In the charter's first three fiscal years, Montauk made over 125 voyages, providing shuttle service between suppliers and shallow-draft depots in South Korea and Japan. The ship remained similarly tasked until 2006.

On 20 July 2006, MSC announced that Montauks charter had been awarded to the . The TransPacific charter, which commenced on 1 October 2006, was a one-year firm fixed-price contract of $6,879,520 with some operating costs reimbursable. The contract included three additional one-year option periods and one 11-month option period which can total $25,589,458 including reimbursements. The contract's base period ended in September 2007, but, if all options are exercised, the charter will continue until August 2011 . This contract was competitively procured with more than 85 proposals solicited and three offers received.

Sealift Incorporated protested the charter award with the Government Accounting Office (GAO), claiming that TransAtlantic Lines LLC understated its fuel-consumption costs.

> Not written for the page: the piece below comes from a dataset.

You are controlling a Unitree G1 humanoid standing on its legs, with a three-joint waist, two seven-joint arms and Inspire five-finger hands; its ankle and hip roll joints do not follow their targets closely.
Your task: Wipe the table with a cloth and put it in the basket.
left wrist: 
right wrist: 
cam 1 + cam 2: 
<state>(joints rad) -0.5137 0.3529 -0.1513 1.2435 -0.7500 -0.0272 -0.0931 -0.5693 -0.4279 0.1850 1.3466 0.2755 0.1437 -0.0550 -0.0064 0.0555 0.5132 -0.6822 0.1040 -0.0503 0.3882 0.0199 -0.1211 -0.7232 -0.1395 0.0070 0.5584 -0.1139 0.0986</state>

The GAO denied this protest, as well as an additional technical complaint about what business entity actually employed crewmembers.

On 24 January 2007, Ocean Tankers Holdings Public Company Limited purchased the ship and renamed it Kalia. The purchase made Kalia the company's fourth tanker. Ocean Tankers is a Cyprus-based ships-management and maintenance company, with a subsidiary company for each of its four ships. Its subsidiary company Kalia Maritime Co Ltd, is registered in Cyprus and owns Kalia.